\chapter{Lecture 22 Jun 22nd 2018}%
\label{chp:lecture_22_jun_22nd_2018}
% chapter lecture_22_jun_22nd_2018
\section{Ring (Continued 2)}%
\label{sec:ring_continued_2}
% section ring_continued_2
\subsection{Ideals}%
\label{sub:ideals}
% subsection ideals
Let $R$ be a ring and $A$ an additive subgroup of $R$. Since $(R, +)$ is abelian, we have that $A \triangleleft R$. Thus, we can talk about the additive quotient group
\begin{gather*}
\faktor{R}{A} = \{r + a : r \in \mathbb{R} \} \text{ with } \\
r + A = \{ r + a : a \in A \}
\end{gather*}
Using the properties that we know about cosets and quotient groups, we have the following proposition.
\begin{propo}[Properties of the Additive Quotient Group]

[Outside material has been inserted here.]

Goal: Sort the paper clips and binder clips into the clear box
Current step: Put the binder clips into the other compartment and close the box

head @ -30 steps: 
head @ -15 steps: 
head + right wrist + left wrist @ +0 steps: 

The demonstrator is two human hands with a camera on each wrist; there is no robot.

\label{propo:properties_of_the_additive_quotient_group}
Let $R$ be a ring and $A$ an additive subgroup of $R$. For $r, s \in R$, we have\marginnote{This is just a translation of the properties of cosets and quotient groups, that we are familiar with, into the language of addition. You can (read: should) prove this as an exercise for yourself (read: myself).}
\begin{enumerate}
\item $r + A = s + A \iff (r - s) \in A$
\item $(r + A) + (s + A) = (r + s) + A$
\item $0 + A = A$ is the additive identity of $\faktor{R}{A}$
\item $- (r + A) = (-r) + A$ is the additive inverse of $r + A$
\item $\forall k \in \mathbb{Z} \quad k(r + A) = kr + A$
\end{enumerate}
\end{propo}
Since $R$ is a ring, it is natural to ask if we could make $\faktor{R}{A}$ into a ring\sidenote{\textit{Ideally} (see what I did there?), we would want $\faktor{R}{A}$ as a ring, just as we had $\faktor{R}{A}$ as a group.}. A natural way to define ``multiplication'' in $\faktor{R}{A}$ is
\begin{equation}\tag{$\dagger$}\label{eq:ideal_quotient_ring_multiplication}
(r + A)(s + A) = rs + A \quad \forall r, s \in \mathbb{R}
\end{equation}
Note, however, that we would have
\begin{equation*}
r + A = r_1 + A \qquad s + A = s_1 + A
\end{equation*}
with $r \neq r_1$ and $s \neq s_1$. In order for \cref{eq:ideal_quotient_ring_multiplication} to make sense, it is necessary that
\begin{equation*}
r + A = r_1 + A \, \land \, s + A = s_1 + A \implies rs + A = r_1 s_1 + A
\end{equation*}
so that this ``multiplication'' is \hlimpo{well-defined}.
\begin{propo}
\label{propo:equivalent_defn_of_a_well_defined_coset_multiplication}
Let $A$ be an additive subgroup of a ring $R$. Then $\forall a \in A$, define
\begin{equation*}
Ra = \{ ra : r \in R \} \quad aR = \{ ar : r \in R \}.
\end{equation*}
The following are equivalent (TFAE):
\begin{enumerate}
\item $Ra \subseteq A$ and $aR \subseteq A$, $\forall a \in A$;
\item $\forall r, s \in R$, $(r + A)(s + A) = rs + A$ is well-defined in $\faktor{R}{A}$.
\end{enumerate}
\end{propo}
\begin{proof}
$(1) \implies (2)$: If $r + A = r_1 + A$ and $s + A = s_1 + A$, for $r, r_1, s, s_1 \in R$, we need to show that
\begin{equation*}
rs + A = r_1 s_1 + A.
\end{equation*}
By \cref{propo:properties_of_the_additive_quotient_group}, we have that $(r - r_1), (s - s_1) \in A$, and so by $(1)$, we have
\begin{align*}
rs - r_1 s_1 &= rs - r_1 s + r_1 s - r_1 s_1 \\
&= (r - r_1)s + r_1 (s - s_1) \\
&\in (r - r_1) R + R (s - s_1) \subseteq A
\end{align*}
Therefore, by \cref{propo:properties_of_the_additive_quotient_group} again, we have $rs + A = r_1 s_1 + A$.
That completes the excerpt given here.